Task to carry out
Once you have read the entries, copy all of them exactly.

Data for analysis
▼▼▼

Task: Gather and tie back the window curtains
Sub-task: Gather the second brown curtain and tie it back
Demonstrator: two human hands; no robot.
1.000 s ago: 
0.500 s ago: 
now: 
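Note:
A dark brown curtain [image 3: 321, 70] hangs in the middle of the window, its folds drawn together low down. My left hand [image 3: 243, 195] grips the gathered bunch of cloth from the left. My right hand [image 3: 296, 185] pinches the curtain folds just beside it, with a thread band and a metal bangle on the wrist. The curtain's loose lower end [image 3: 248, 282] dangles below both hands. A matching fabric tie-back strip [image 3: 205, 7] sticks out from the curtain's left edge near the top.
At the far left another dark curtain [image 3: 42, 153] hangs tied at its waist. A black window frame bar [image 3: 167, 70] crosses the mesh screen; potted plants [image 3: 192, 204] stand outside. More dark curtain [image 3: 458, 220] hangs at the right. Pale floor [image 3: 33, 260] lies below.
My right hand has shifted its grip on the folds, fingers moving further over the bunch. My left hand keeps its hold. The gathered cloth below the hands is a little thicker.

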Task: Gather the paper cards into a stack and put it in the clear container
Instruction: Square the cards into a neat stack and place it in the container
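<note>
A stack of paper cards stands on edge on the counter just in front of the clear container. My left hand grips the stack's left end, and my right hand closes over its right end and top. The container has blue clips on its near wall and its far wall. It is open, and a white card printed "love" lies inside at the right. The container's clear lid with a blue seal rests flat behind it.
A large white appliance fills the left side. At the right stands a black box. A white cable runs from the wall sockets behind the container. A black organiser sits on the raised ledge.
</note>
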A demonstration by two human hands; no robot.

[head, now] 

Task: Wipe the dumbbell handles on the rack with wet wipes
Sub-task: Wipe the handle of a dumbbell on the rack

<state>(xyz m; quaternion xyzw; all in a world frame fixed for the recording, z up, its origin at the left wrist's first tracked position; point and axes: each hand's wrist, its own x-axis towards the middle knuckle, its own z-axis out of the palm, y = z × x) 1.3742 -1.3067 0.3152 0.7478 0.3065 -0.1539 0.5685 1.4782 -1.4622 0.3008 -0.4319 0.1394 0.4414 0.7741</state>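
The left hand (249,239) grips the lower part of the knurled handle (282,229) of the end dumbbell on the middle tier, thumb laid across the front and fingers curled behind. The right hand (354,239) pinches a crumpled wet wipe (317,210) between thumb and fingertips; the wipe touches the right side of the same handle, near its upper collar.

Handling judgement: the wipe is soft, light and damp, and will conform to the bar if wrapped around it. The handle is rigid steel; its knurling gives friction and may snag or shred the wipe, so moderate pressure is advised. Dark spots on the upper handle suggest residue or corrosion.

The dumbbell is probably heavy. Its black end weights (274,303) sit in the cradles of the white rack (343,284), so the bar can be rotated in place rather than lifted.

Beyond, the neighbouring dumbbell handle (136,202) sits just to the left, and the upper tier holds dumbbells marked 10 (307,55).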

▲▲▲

Output below
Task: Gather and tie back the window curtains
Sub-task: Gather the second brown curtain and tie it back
Demonstrator: two human hands; no robot.
1.000 s ago: 
0.500 s ago: 
now: 
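Note:
A dark brown curtain [image 3: 321, 70] hangs in the middle of the window, its folds drawn together low down. My left hand [image 3: 243, 195] grips the gathered bunch of cloth from the left. My right hand [image 3: 296, 185] pinches the curtain folds just beside it, with a thread band and a metal bangle on the wrist. The curtain's loose lower end [image 3: 248, 282] dangles below both hands. A matching fabric tie-back strip [image 3: 205, 7] sticks out from the curtain's left edge near the top.
At the far left another dark curtain [image 3: 42, 153] hangs tied at its waist. A black window frame bar [image 3: 167, 70] crosses the mesh screen; potted plants [image 3: 192, 204] stand outside. More dark curtain [image 3: 458, 220] hangs at the right. Pale floor [image 3: 33, 260] lies below.
My right hand has shifted its grip on the folds, fingers moving further over the bunch. My left hand keeps its hold. The gathered cloth below the hands is a little thicker.
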
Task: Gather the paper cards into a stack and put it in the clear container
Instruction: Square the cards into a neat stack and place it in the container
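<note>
A stack of paper cards stands on edge on the counter just in front of the clear container. My left hand grips the stack's left end, and my right hand closes over its right end and top. The container has blue clips on its near wall and its far wall. It is open, and a white card printed "love" lies inside at the right. The container's clear lid with a blue seal rests flat behind it.
A large white appliance fills the left side. At the right stands a black box. A white cable runs from the wall sockets behind the container. A black organiser sits on the raised ledge.
</note>
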A demonstration by two human hands; no robot.

[head, now] 

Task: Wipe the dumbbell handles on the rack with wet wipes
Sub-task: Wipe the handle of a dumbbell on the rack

<state>(xyz m; quaternion xyzw; all in a world frame fixed for the recording, z up, its origin at the left wrist's first tracked position; point and axes: each hand's wrist, its own x-axis towards the middle knuckle, its own z-axis out of the palm, y = z × x) 1.3742 -1.3067 0.3152 0.7478 0.3065 -0.1539 0.5685 1.4782 -1.4622 0.3008 -0.4319 0.1394 0.4414 0.7741</state>
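The left hand (249,239) grips the lower part of the knurled handle (282,229) of the end dumbbell on the middle tier, thumb laid across the front and fingers curled behind. The right hand (354,239) pinches a crumpled wet wipe (317,210) between thumb and fingertips; the wipe touches the right side of the same handle, near its upper collar.

Handling judgement: the wipe is soft, light and damp, and will conform to the bar if wrapped around it. The handle is rigid steel; its knurling gives friction and may snag or shred the wipe, so moderate pressure is advised. Dark spots on the upper handle suggest residue or corrosion.

The dumbbell is probably heavy. Its black end weights (274,303) sit in the cradles of the white rack (343,284), so the bar can be rotated in place rather than lifted.

Beyond, the neighbouring dumbbell handle (136,202) sits just to the left, and the upper tier holds dumbbells marked 10 (307,55).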

No additional output is needed.